#### Task description:
Going down the listing below, print exactly each line from the one with "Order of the" up to and including the one with "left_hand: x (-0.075", and skip the rest.

#### Available data:
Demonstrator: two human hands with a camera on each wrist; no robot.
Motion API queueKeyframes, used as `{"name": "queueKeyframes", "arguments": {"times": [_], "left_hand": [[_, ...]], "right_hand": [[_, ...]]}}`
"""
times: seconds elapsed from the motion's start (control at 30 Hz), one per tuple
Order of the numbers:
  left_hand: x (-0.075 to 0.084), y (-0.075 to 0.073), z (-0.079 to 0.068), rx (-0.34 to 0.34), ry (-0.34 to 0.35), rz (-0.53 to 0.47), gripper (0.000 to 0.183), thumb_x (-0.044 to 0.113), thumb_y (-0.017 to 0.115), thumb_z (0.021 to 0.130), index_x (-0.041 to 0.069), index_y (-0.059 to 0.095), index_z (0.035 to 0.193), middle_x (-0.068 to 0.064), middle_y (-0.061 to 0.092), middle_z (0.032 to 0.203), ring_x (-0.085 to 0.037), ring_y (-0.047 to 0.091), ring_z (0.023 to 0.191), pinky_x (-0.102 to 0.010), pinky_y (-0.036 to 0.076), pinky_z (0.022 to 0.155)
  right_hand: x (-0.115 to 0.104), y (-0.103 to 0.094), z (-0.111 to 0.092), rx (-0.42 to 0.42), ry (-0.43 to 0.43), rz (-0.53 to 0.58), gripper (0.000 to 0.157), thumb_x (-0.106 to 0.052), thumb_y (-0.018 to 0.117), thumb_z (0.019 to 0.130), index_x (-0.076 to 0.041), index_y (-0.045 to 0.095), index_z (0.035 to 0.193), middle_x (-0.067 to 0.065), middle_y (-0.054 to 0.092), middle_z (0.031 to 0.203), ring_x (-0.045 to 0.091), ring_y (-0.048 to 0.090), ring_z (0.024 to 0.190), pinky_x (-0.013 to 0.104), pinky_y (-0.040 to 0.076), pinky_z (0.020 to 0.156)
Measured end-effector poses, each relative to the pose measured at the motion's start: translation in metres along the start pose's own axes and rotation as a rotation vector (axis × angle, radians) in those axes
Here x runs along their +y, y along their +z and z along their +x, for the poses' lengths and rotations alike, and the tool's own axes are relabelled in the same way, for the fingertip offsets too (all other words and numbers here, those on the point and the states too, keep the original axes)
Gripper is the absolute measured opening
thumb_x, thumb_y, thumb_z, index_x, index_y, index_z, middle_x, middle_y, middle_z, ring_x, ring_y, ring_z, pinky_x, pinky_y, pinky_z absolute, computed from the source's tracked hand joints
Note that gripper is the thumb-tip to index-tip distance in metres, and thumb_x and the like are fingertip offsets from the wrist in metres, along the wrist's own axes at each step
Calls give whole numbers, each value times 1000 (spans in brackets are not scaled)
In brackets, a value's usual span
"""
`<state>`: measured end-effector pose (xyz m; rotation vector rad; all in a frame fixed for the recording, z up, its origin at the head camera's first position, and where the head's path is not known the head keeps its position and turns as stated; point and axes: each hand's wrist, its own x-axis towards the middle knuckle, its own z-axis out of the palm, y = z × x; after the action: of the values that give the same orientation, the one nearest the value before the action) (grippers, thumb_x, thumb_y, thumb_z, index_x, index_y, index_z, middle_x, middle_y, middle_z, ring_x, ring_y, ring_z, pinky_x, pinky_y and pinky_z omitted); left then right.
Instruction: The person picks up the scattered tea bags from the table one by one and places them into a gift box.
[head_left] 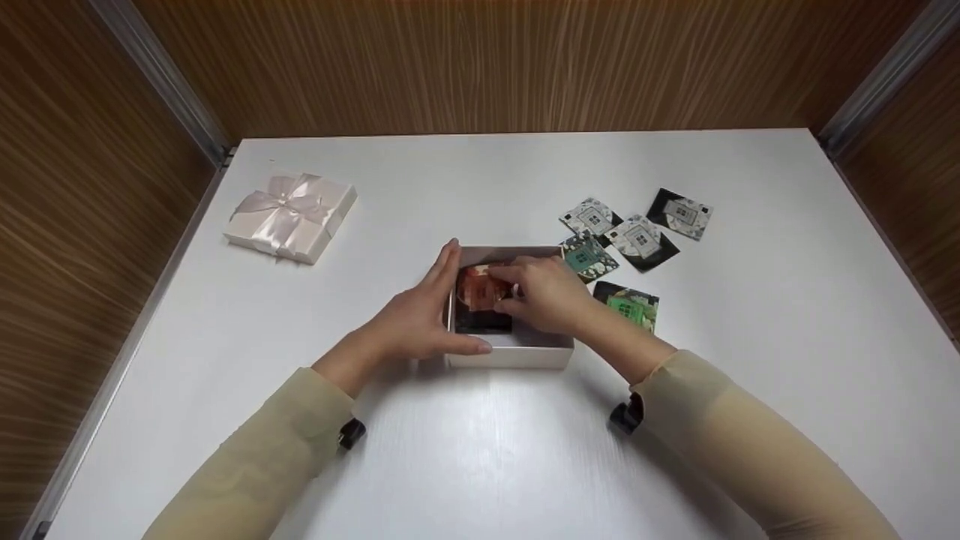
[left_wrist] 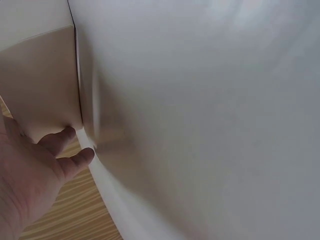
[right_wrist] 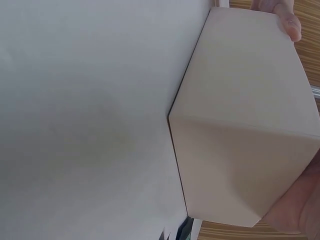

#### Solution:
Order of the numbers:
  left_hand: x (-0.075 to 0.084), y (-0.075 to 0.073), z (-0.079 to 0.068), rx (-0.34 to 0.34), ry (-0.34 to 0.35), rz (-0.53 to 0.47), gripper (0.000 to 0.183), thumb_x (-0.044 to 0.113), thumb_y (-0.017 to 0.115), thumb_z (0.021 to 0.130), index_x (-0.041 to 0.069), index_y (-0.059 to 0.095), index_z (0.035 to 0.193), middle_x (-0.068 to 0.064), middle_y (-0.061 to 0.092), middle_z (0.032 to 0.203), ring_x (-0.085 to 0.037), ring_y (-0.047 to 0.091), ring_z (0.023 to 0.191), pinky_x (-0.102 to 0.010), pinky_y (-0.036 to 0.076), pinky_z (0.022 to 0.155)

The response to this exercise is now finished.